対応のために腰を上げた皆が部屋を出ていく中で、去り際の総司に土方が言った。

「総司、濱口の介錯は神谷にやらせてもいいぞ」
「……今の神谷さんには無理ですよ」
「そういうならそれでもいい。最後の始末をつけさせてやるのもいいかと思っただけだ」

曖昧に口元に笑みをたたえた総司は、応えずに部屋を後にした。
濱口もセイを可愛がっていたはずではある。手に入らないものだからそうしたのかは分からない。それを聞き取る気も総司にはなかった。

たとえ聞いたとしても、処罰が変わるわけでもない。日取りを決めるにしても、ごたごたしているため即日にはならないだろうが、そのことをあえてセイに教える気も無かった。耳に入ればそれまでだし、わざわざ教えるようなことではない。
それだけなのだ。

病間で他の者達の面倒を見ているセイは、傷口も乾き、かさぶたを残すだけになった首の包帯はすでに取り去っていた。その他の怪我も、セイ本人に言わせると、動いたら痛くなくなったと言っている。

それでも痣がきえるまではと、病間に押し込めていた。

「これからも狙われるかも知れんな」
「うわっ、斉藤さん。気配を殺して近づくのやめてくださいよ〜」

病間を窺って廊下に立っていた総司の背後から斉藤が声をかけた。驚いた総司が動揺したところをみて、斉藤は少しだけ憂さの晴れる思いがする。

「狙われるでしょうねぇ。あの人、何処にでも突っ込んで行きますし」
「アンタはそれでいいのか?」
「よくないですよ」

そういうと、総司は斉藤の顔を見る。

「斉藤さんもでしょ?」

にっこりと笑ったその顔に、すべて読まれている気がして、斉藤は顔を逸らした。その腕をいきなり掴むと、グイグイと引っ張って病間の中にいたセイを呼んだ。

「神谷さ〜ん」
「あれぇ?沖田先生に斉藤先生。どうされたんですか?」
「そろそろ退屈かなぁと思って、体慣らしに稽古しませんか?斉藤さんが一緒に稽古をつけてくださるそうですよ」
「なっ……っ!」
「本当ですか?!兄上!」

総司に呼ばれて二人の下にやってきたセイに、総司はにこやかに告げる。明らかに先ほど後ろを取った仕返しだろうに、セイの顔がぱっと輝いたのをみて斉藤は仕方なく頷いた。

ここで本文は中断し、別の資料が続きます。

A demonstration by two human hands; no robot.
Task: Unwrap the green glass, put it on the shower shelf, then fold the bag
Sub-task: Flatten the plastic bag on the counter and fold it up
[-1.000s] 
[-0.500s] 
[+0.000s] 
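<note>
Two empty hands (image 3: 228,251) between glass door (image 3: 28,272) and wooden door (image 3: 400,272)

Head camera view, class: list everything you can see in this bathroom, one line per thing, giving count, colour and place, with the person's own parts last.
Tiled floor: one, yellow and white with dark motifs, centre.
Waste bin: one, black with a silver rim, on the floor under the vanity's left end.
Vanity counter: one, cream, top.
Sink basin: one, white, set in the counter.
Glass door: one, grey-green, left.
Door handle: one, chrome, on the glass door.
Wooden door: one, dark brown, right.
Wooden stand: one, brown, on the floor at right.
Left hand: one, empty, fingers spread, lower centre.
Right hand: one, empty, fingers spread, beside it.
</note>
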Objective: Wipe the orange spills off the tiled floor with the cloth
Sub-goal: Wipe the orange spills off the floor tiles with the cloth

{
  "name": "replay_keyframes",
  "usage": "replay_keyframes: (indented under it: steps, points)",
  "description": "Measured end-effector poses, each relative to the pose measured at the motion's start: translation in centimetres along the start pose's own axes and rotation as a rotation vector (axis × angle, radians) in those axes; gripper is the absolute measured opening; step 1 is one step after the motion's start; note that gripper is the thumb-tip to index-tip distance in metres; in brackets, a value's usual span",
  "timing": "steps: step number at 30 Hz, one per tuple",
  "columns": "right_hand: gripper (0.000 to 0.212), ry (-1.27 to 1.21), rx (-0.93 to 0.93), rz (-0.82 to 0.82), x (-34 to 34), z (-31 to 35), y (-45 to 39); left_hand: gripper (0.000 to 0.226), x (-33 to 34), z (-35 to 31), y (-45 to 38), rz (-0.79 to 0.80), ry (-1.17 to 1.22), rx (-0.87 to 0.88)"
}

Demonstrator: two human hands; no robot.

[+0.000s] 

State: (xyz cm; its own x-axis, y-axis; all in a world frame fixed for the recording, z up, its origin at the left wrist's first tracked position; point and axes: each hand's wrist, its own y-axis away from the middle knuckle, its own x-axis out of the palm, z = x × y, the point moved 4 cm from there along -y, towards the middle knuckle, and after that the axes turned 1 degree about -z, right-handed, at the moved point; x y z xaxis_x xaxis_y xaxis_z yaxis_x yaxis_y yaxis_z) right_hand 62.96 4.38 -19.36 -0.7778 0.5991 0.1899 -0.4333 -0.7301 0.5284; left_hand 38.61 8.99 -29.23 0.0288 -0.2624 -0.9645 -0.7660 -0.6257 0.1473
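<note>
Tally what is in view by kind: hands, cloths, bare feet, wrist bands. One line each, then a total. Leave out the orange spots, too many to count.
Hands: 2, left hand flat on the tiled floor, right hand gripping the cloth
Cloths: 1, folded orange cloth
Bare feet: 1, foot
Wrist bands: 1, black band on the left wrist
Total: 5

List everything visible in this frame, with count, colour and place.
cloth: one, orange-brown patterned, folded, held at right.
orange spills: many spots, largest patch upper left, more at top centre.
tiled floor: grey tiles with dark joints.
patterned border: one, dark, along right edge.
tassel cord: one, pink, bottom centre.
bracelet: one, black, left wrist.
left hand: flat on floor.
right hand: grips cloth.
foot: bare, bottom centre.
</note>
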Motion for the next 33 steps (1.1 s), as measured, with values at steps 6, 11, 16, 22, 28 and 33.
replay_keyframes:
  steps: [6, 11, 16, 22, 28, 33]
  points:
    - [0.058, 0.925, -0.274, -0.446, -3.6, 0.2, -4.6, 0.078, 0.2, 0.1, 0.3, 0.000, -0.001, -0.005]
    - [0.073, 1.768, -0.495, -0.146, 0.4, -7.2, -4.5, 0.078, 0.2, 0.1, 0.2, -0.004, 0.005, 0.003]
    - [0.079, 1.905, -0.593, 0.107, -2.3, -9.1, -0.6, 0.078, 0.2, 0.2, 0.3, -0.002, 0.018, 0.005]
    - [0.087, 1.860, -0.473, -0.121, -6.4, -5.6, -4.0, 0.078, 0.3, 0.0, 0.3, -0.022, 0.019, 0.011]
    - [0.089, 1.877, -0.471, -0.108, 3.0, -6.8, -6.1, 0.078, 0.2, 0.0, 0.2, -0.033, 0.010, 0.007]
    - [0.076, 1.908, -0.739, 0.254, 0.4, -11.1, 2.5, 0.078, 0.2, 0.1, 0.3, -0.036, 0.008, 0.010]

「う、うむ。いつ狙われてもいいように鍛えておくほうがいいからな」
「ありがとうございます!先生方。急いで支度しますね!」

セイはそういうと、中にいた小者に後を頼んで、稽古着に着替えるために隊部屋に向った。残された総司と斉藤は慌しいセイの様子に顔を見合わせて吹き出した。

「じゃあ、我々も着替えてきましょうか」

セイが駆け去った後に、二人もそれぞれ着替えるために隊部屋に戻っていった。